- **Task goal**: Tally the lines below that hold the string "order", and report the tally by itself.
########################################
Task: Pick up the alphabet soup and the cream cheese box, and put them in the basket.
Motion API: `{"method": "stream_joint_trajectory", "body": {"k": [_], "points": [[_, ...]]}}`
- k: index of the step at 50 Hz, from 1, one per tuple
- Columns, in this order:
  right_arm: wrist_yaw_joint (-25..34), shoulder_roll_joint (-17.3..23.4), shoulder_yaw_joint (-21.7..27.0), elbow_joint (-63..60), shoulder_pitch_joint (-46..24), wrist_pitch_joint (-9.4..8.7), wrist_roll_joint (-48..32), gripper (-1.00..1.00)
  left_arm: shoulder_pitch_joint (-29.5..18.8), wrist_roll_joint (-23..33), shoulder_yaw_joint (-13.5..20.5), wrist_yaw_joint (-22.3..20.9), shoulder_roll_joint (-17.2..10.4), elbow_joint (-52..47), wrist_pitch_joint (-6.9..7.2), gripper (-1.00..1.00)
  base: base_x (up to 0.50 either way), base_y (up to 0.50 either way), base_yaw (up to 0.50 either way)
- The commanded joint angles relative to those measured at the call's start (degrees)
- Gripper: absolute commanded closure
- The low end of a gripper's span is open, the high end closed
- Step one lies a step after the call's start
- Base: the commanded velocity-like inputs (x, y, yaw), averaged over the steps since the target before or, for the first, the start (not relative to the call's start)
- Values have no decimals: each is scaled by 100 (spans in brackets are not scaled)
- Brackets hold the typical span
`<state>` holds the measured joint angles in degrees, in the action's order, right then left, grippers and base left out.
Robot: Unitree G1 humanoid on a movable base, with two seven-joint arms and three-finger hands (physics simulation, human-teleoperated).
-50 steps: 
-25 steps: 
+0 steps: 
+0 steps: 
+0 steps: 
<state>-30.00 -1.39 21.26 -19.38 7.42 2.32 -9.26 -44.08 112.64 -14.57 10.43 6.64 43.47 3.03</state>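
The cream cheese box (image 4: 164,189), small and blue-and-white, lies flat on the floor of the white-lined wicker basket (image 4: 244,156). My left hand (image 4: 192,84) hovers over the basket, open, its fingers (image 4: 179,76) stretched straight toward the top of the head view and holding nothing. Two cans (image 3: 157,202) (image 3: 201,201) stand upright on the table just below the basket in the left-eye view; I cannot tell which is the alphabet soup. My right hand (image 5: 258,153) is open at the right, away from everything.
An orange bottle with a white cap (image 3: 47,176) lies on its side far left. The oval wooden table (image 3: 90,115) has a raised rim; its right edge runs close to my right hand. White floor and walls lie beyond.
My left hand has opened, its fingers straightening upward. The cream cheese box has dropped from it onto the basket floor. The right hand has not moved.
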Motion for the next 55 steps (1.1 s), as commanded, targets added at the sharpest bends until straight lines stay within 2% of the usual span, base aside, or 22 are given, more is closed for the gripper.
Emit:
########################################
- **Response to the task**: 2